* _Exercise_:
Would you copy out each line of the records below that includes the word "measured"?

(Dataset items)
════
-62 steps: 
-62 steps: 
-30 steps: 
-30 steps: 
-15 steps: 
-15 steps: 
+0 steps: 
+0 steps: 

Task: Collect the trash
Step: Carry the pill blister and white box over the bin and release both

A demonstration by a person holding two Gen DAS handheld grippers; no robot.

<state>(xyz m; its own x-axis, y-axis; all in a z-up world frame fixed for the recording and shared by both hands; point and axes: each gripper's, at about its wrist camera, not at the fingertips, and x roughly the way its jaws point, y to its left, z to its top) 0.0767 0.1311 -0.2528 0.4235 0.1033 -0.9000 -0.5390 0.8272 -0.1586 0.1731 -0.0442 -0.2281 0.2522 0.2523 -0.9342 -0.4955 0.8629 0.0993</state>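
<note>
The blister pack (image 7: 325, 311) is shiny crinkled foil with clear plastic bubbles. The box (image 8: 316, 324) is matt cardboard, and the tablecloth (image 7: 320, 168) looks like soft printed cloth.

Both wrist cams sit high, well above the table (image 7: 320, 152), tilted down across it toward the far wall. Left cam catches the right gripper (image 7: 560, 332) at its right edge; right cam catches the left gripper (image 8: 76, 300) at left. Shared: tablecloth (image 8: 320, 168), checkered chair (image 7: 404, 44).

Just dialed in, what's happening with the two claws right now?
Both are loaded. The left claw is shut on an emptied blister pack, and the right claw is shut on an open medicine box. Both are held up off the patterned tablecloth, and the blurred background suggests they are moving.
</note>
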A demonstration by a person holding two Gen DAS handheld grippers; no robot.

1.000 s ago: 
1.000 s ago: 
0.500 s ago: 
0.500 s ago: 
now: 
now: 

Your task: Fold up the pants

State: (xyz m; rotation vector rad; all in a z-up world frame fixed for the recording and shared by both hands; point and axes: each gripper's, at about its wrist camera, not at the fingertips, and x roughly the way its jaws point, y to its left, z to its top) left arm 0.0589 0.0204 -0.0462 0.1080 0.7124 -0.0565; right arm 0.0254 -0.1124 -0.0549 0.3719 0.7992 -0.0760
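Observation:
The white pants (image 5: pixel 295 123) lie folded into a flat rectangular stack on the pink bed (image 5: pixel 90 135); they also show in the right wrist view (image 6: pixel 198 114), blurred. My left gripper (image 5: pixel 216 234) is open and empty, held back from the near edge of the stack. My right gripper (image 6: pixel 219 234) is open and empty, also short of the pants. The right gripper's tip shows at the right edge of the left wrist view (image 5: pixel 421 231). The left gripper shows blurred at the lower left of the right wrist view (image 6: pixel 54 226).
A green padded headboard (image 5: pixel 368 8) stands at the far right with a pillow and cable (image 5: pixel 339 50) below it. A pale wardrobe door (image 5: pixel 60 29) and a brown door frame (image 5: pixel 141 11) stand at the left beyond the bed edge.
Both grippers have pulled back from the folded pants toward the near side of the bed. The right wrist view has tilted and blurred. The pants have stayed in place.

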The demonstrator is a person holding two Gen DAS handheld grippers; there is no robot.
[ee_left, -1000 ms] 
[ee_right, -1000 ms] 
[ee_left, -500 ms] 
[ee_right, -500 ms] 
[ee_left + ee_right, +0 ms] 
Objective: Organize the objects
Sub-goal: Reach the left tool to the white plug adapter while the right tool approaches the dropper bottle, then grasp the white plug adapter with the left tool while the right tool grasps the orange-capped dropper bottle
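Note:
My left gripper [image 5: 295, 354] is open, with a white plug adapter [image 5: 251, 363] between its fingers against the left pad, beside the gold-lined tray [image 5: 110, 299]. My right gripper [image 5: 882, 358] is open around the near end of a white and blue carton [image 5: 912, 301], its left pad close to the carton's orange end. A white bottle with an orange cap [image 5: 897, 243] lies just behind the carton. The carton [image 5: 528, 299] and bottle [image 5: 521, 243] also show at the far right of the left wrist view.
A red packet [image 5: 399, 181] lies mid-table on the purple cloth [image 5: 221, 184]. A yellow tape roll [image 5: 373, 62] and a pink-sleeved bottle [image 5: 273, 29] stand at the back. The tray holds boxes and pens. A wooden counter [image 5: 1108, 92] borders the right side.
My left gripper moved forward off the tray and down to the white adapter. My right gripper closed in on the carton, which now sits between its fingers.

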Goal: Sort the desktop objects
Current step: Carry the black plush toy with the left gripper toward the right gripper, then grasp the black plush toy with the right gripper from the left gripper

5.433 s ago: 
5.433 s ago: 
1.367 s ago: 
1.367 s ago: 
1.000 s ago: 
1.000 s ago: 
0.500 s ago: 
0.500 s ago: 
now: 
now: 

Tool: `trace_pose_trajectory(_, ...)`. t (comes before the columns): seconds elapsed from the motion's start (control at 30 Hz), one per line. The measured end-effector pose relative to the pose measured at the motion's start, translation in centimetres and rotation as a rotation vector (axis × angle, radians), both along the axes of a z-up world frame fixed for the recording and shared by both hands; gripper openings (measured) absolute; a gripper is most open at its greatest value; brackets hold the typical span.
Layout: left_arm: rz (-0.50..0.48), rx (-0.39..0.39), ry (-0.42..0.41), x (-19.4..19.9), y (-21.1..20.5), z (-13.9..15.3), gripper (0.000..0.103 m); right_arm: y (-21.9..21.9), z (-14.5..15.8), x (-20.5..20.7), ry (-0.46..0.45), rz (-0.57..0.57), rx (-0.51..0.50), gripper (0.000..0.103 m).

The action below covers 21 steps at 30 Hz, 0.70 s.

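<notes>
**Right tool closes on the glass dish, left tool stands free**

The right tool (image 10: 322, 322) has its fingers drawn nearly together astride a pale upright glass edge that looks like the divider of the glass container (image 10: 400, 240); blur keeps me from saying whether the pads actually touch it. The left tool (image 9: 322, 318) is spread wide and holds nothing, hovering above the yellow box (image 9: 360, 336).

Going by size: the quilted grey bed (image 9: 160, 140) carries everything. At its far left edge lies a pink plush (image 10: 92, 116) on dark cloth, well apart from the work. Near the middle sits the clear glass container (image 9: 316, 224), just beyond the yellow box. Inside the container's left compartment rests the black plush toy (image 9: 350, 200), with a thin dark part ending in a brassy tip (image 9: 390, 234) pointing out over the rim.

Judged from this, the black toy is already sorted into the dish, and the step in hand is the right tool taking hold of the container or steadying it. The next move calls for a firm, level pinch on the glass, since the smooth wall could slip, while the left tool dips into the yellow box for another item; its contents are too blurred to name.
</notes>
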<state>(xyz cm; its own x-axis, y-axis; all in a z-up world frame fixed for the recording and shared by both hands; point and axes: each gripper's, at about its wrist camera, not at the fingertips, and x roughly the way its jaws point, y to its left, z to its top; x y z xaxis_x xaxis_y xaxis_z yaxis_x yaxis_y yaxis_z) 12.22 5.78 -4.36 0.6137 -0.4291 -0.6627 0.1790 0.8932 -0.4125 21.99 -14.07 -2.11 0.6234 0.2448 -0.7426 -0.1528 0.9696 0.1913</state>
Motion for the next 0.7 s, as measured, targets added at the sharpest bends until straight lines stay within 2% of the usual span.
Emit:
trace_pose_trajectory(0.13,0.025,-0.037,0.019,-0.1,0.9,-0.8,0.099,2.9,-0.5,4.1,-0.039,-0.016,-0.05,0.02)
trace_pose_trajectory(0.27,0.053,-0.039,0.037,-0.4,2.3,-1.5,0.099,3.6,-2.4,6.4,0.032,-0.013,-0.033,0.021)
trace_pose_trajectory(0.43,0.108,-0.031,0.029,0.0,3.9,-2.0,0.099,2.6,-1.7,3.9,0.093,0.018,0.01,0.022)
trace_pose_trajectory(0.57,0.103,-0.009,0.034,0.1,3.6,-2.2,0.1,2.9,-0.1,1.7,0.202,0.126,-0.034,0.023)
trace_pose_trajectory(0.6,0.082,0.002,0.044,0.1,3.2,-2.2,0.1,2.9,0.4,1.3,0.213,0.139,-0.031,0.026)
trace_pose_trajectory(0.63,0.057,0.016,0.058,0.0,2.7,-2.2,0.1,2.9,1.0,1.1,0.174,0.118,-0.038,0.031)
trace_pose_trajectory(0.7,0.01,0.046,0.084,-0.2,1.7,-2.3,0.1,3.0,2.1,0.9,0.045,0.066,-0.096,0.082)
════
* _Answer to this task_:
Tool: `trace_pose_trajectory(_, ...)`. t (comes before the columns): seconds elapsed from the motion's start (control at 30 Hz), one per line. The measured end-effector pose relative to the pose measured at the motion's start, translation in centimetres and rotation as a rotation vector (axis × angle, radians), both along the axes of a z-up world frame fixed for the recording and shared by both hands; gripper openings (measured) absolute; a gripper is most open at its greatest value; brackets hold the typical span.
Motion for the next 0.7 s, as measured, targets added at the sharpest bends until straight lines stay within 2% of the usual span.

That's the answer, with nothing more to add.